The E. megacephalus hip had 8500 unique viable poses out of 186,624 sampled, knee A had 8309 unique viable poses, knee B had 30,628 unique viable poses, and knee C had 48,034 unique viable poses. Euler angle rotations (maximum and minimum rotational values of each axis, and the corresponding rotations about the other axes at these poses) obtained from E. megacephalus osteological RoM are shown in Table 2. Alpha shapes are shown in Fig. 5. An alpha shape radius (i.e., “tightness” of wrapping the viable Euler space) of 10 was chosen after iterative tests with various radii to determine the tightest possible bounding value that included all of the points without excluding viable poses. Note that we did not cosine-correct the Euler space (Manafzadeh and Gatesy 2020) for our study (since we were not comparing overall volumes); therefore, direct comparisons of alpha shape volumes and viable percentage of total poses samples do not reflect exact quantitative differences in pose space. However, the differing numbers of viable poses do demonstrate that overall reconstructed osteological joint mobility at the knee was sensitive to the joint spacing (cf. Demuth et al. 2020; Manafzadeh and Gatesy 2021).

Table 2

Eryops megacephalus osteological RoM.

Joint	Max FE	Min FE	Max ABAD	Min ABAD	Max LAR	Min LAR
Hip	40, -20, -40	-65, -5, 95	-15, 45, -155	-30, -60, 15	-35, -5, 180	-35, -5, -180
Knee A	125, -15, 10	-60, -45, 130	15, 90, 100	0, -90, -125	5, -15, 150	95, -80, -170
Knee B	145, -45, 30	-80 -60, 130	-30, 90, 85	-50, -90, -100	-25, -10, 180	-25, -10, -180
Knee C	150, -50, 15	-95, 0, -25	-55, 90, 80	-60, -90, -100	-45, -5, 180	-45, -5, -180

Knee A is a tight joint space model, knee B is medium joint space, and knee C is a larger joint space (same relative joint spacing as salamander in the null pose). Euler angles for max and min values are shown in bold. The other angles show interaction of degrees of freedom, by showing the rotations about the other two axes at the maxima and minima of the axis of interest. Values are listed in a Z,Y,X format, corresponding to FE, then ABAD, then LAR. For example, for maximum FE, the first angle is in bold and the next to values are the ABAD and LAR values to achieve this maximum. For both the knee and hip, positive rotation about the Z-axis is flexion, positive rotation about the Y-axis is abduction, and positive rotation about the X-axis is external rotation. Angle values are relative to a null pose in which the femur extends laterally from the acetabular ACS and the knee is extended, so that the tibia/fibula also extend laterally.

Fig. 5

Alpha shapes illustrating osteological RoM for the E. megacephalus hip (A and B) and knee (C–H) joints. (C and D) Knee spacing option A (tight spacing); (E and F) knee spacing option B (intermediate spacing); and (G and H) knee spacing option C (large spacing, same relative joint spacing as salamander in null pose). Salamander joint poses used during key phases of the walking stride cycle are depicted as circles, replicated poses in E. megacephalus are depicted as triangles. Purple: mid-swing, blue: toe-on, green: mid-stance, and yellow: just before toe-off.

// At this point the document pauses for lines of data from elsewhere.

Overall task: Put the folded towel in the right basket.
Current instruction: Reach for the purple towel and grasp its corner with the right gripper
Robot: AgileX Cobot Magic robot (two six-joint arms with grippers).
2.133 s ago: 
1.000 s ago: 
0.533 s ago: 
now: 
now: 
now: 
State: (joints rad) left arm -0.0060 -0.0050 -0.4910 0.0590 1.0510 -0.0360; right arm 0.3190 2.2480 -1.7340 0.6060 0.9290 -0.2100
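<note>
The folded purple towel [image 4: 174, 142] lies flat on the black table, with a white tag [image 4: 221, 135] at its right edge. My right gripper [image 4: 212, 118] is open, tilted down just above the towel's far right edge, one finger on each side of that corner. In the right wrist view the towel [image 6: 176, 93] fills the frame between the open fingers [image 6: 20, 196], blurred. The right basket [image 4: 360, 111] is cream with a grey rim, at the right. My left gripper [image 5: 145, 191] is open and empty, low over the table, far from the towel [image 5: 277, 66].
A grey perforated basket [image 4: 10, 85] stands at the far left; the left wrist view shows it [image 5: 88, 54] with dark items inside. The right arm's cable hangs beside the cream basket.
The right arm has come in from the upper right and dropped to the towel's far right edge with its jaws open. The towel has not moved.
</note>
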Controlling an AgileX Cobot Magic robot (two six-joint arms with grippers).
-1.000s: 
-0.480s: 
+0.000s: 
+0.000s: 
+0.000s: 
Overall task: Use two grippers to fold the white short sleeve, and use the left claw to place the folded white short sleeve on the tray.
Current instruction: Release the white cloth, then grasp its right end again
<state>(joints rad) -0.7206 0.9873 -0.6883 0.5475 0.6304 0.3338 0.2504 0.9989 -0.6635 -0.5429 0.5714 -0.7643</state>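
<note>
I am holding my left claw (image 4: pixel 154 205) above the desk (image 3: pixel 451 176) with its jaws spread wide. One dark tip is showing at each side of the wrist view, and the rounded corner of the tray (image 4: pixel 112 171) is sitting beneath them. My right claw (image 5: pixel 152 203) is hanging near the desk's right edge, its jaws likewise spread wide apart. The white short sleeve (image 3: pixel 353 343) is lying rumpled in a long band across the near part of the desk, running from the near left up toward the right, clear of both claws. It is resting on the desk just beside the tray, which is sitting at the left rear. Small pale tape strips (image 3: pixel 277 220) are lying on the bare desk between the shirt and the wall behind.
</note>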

That said, the main goal of this study was not to compare overall mobility but rather to reconstruct salamander-like limb configurations and determine where the joint poses they require fall within the viable pose space. The osteological RoM of E. megacephalus permitted four key limb configurations similar to those used in Fire salamanders during walking (Fig. 4). This was true for all three knee spacing options. However, there were some slight differences between the E. megacephalus and salamander poses. For mid-swing, the E. megacephalus hip was not capable of quite as much femoral protraction relative to the femoral position of the salamander. In this case, we had the option to either position the E. megacephalus knee such that the distal tibia and fibula aligned with the S. salamandrabones, or recreate the knee joint pose from the salamander in E. megacephalus. We opted to reconstruct the latter. Regardless, these slight differences in hip and knee poses likely do not affect the capacity of E. megacephalus for salamander-like hindlimb kinematics, because they occur in the non-weight-bearing swing phase.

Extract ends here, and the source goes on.